Work request: Give the lines of the material verbatim, from the first line to the line with "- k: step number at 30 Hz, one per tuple", including both.

^^^^^^^^^^^^^^^^

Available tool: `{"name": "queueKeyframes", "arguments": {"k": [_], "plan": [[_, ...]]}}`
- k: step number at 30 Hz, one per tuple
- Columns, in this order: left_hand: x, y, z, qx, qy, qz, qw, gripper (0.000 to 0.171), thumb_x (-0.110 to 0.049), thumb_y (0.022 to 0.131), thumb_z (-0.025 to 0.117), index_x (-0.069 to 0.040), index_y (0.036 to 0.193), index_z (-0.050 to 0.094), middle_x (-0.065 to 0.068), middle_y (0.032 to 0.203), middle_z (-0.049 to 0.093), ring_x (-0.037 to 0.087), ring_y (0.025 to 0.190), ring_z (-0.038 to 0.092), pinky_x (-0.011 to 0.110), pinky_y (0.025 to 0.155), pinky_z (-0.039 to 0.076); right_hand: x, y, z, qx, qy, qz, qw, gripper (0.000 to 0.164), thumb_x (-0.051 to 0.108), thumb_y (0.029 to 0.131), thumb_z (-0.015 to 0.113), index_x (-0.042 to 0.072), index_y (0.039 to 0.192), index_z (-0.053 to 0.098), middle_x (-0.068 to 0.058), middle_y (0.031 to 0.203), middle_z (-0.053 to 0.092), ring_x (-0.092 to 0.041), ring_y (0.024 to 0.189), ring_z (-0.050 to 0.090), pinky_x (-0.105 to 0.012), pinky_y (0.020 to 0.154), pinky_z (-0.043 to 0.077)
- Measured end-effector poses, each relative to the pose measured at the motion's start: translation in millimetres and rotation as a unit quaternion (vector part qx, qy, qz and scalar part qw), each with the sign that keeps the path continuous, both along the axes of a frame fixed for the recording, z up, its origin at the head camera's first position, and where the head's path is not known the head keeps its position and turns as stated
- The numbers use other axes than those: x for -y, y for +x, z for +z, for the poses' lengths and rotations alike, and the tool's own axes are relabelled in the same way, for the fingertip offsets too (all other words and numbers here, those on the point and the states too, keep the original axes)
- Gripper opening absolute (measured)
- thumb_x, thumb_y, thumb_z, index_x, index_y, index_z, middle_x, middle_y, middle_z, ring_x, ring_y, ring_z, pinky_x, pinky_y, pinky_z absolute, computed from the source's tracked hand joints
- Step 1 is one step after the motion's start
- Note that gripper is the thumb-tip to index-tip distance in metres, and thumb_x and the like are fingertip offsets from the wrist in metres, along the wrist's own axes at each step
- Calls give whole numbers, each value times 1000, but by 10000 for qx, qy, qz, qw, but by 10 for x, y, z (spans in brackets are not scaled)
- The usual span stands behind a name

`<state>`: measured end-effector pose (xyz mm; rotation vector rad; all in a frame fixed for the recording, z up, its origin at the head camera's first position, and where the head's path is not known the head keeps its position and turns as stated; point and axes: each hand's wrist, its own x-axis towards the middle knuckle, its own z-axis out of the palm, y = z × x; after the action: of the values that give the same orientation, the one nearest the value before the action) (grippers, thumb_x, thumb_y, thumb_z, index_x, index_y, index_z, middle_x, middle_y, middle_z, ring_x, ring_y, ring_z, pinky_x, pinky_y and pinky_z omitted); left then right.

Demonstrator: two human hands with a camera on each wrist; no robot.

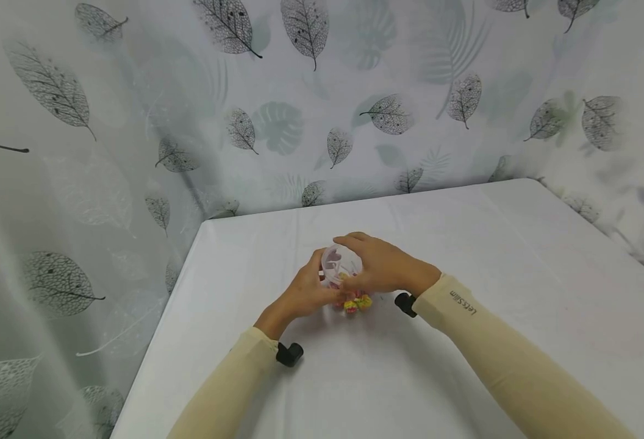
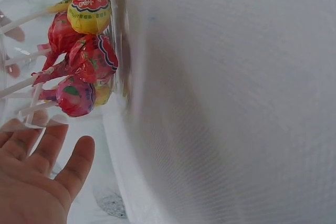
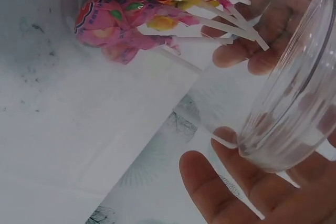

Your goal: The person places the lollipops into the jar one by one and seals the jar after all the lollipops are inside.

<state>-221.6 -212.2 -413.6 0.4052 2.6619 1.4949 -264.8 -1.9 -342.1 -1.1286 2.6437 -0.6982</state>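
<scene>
A clear round jar [image 1: 341, 261] stands over the white table, with several wrapped lollipops [image 2: 93, 59] inside it. Their wrappers are red, yellow and pink, and the white sticks point toward the jar's top. My left hand [image 1: 308, 288] holds the jar's side, fingers spread round the wall. At the top, my right hand [image 1: 385, 266] grips the clear ridged lid [image 3: 289, 93], its thumb on the near side and fingers over the far side. Through the clear wall in the right wrist view, fingers of the left hand [image 3: 257, 30] show behind the lollipop sticks.
The white-covered table [image 1: 492, 256] extends around the jar on all sides. Behind it and to the left hangs a pale leaf-print curtain [image 1: 322, 110]. Small black devices [image 1: 289, 354] sit at both wrists, over beige sleeves [image 1: 228, 384].
</scene>
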Motion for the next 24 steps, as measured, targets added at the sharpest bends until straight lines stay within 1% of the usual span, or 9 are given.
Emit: {"name": "queueKeyframes", "arguments": {"k": [3, 5, 9, 11, 15, 17, 19, 21, 24], "plan": [[7, 5, 11, -1, 14, 0, 10000, 98, -24, 82, 90, -11, 157, 30, 3, 142, 55, 19, 130, 54, 49, 114, 44, 38, 9, -4, -301, 177, -281, 9990, 92, 57, 84, 80, 15, 158, 45, -14, 138, 53, -29, 110, 63, -47, 92, 55], [8, 2, 8, 4, 3, 4, 10000, 98, -25, 81, 91, -12, 157, 31, 2, 143, 55, 19, 130, 54, 49, 113, 44, 49, 17, -10, -406, 306, -403, 9979, 95, 62, 82, 79, 16, 158, 45, -14, 132, 54, -28, 103, 63, -46, 85, 56], [12, 0, -1, 9, -61, 17, 10000, 98, -28, 82, 90, -12, 158, 30, 1, 143, 54, 19, 130, 54, 50, 114, 44, 28, 19, 1, -192, 280, -156, 9993, 92, 50, 86, 81, 16, 161, 40, -17, 153, 47, -36, 129, 57, -55, 102, 51], [9, -3, -3, -11, -78, 16, 10000, 97, -28, 83, 90, -12, 158, 30, 1, 142, 54, 19, 129, 54, 50, 114, 44, 14, 26, 11, -184, 248, -32, 9995, 91, 45, 85, 82, 15, 160, 41, -16, 158, 43, -37, 135, 54, -57, 107, 48], [10, -15, -11, -98, -13, -13, 10000, 97, -24, 82, 90, -10, 157, 31, 1, 141, 55, 18, 127, 54, 49, 113, 45, 30, 47, 15, -568, 427, -192, 9973, 93, 56, 82, 83, 13, 156, 47, -15, 144, 53, -32, 109, 66, -51, 94, 56], [10, -21, -13, -93, 17, -35, 9999, 97, -23, 82, 91, -11, 157, 31, 1, 141, 55, 18, 127, 54, 47, 112, 46, 37, 54, 2, -704, 572, -351, 9953, 97, 65, 80, 81, 14, 155, 48, -15, 134, 55, -28, 92, 65, -47, 83, 57], [10, -25, -13, -49, 16, -47, 10000, 96, -22, 82, 90, -12, 156, 31, 2, 141, 55, 18, 127, 55, 47, 111, 47, 33, 56, -7, -709, 630, -439, 9945, 100, 69, 79, 80, 15, 156, 47, -15, 128, 55, -27, 88, 63, -45, 78, 57], [12, -25, -5, 2, -13, -67, 10000, 95, -22, 82, 90, -13, 156, 31, 3, 141, 55, 19, 128, 55, 47, 112, 46, 17, 50, -11, -597, 566, -358, 9960, 97, 66, 80, 80, 16, 157, 46, -16, 134, 54, -29, 98, 65, -48, 83, 57], [15, -26, 9, 66, -96, -101, 9999, 94, -20, 82, 88, -14, 156, 30, 4, 140, 55, 20, 129, 55, 49, 114, 44, -8, 28, -4, -410, 373, -78, 9984, 92, 55, 84, 82, 16, 158, 45, -16, 149, 50, -35, 124, 60, -55, 100, 53]]}}
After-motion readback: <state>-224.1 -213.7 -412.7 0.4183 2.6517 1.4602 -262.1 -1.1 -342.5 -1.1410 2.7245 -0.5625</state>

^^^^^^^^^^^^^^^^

Task output:
Available tool: `{"name": "queueKeyframes", "arguments": {"k": [_], "plan": [[_, ...]]}}`
- k: step number at 30 Hz, one per tuple

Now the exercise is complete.